Actor, painter, poet and, of late, playwright David Brendan Hopes moves through language with the sinewy, uninhibited grace of a double-jointed Rodney Yee protege. He dabbles in form with reckless abandon (here, a work of fiction; here, nature writing) and — enjoy verse or not — one thing can be said with certainty about Hopes’ newly published poetry tome: A Dream of Adonis (Pecan Grove Press, 2007) nimbly avoids the cliches, preciousness and cringe moments that generally plague poetry.
From the outset — from the cover, actually, which bears a Marc Chagall-like rendering of a man nude but for a blue scarf, flying across the moon astride a giant white goose — the book is unapologetic. The painting is Hopes’ work. This is his show in which he stars as himself. The poems are mostly love poems, many of the panting, lustful ilk, often directed toward hot young guys (”… anything but this gilt steel boy with honey curls”). Hence the Adonis tribute.
Adonis, the Greek god of desire and manly good looks, is a complex character. He also presides over spring and vegetation and all things verdant and regenerating. But the double-edged sword of birth, youthful vigor and gold-tinged good looks is death and mourning.

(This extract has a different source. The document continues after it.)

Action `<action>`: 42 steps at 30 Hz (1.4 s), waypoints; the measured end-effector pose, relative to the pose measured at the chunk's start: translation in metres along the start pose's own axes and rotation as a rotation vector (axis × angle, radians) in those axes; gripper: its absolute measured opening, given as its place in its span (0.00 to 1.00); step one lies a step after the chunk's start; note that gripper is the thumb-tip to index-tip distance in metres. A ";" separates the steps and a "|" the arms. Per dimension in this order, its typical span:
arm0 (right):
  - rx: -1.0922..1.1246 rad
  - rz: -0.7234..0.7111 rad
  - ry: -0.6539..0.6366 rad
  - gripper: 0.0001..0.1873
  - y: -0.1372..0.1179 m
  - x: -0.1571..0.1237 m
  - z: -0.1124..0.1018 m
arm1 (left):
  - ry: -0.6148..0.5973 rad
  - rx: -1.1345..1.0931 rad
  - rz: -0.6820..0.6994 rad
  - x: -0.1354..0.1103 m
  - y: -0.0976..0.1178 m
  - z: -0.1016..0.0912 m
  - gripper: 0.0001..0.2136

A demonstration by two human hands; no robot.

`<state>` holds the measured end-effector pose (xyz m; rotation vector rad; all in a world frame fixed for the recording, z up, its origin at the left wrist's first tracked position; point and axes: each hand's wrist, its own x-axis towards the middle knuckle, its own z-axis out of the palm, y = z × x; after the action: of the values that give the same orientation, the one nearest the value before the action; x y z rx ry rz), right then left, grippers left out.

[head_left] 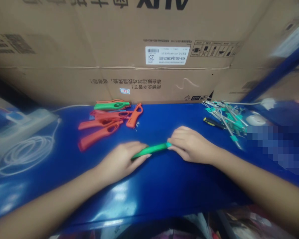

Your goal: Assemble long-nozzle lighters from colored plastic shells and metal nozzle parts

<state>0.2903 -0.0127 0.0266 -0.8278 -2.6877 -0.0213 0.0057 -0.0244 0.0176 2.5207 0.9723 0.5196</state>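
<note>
A long green plastic handle piece (151, 150) lies just above the blue table (164, 179), held at both ends. My left hand (122, 161) is closed round its near left end. My right hand (189, 143) pinches its right tip with curled fingers. Both hands rest low on the table near its middle.
A pile of orange handle pieces (103, 124) with one green one (111, 106) lies behind my left hand. A heap of metal rods with teal parts (226, 118) and a black-and-yellow screwdriver (213, 122) sit at the right. A coiled white cable (22, 152) lies left. Cardboard boxes (129, 49) wall the back.
</note>
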 end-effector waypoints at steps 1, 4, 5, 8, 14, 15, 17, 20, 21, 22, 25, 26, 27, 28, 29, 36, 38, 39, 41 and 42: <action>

In the case of mythological Adonis, untimely death at the tusks of a wild boar. In the case of Hopes’ book, the knowledge of one’s own mortality and metaphoric autumn.
“‘Van Morrison doesn’t sing so well after all’ / says one boy to another at the bar./ A man moving toward his prime / would never think such a thought,” Hopes writes. Beauty, the book suggests, is best appreciated by those who have aged beyond their own physical charms.
There are inklings of other poetry collections: Irish poet Paul Durcan‘s A Snail in my Prime and Walt Whitman’s Song of Myself. Art, memory, love and loss are hardly new themes in verse, but Hopes (like Durcan and Whitman) tackles them with such ferocious, unabashed honesty that they breathe new life into age-old grapplings.
Adonis, set between New York, the Blue Ridge mountains and rain-damp, romantic locales dotting the Irish landscape, offers a lush backdrop for the dream-scape of words and emotions Hopes dashes across the page. Some poems are tightly personal, others throw themselves open to the reader. Spiritual musings are flushed with lust, grave sites prove not an end but a linking of generations, geographic borders aren’t hard-drawn lines in the sand, but mere suggestions of what has been and what’s to come.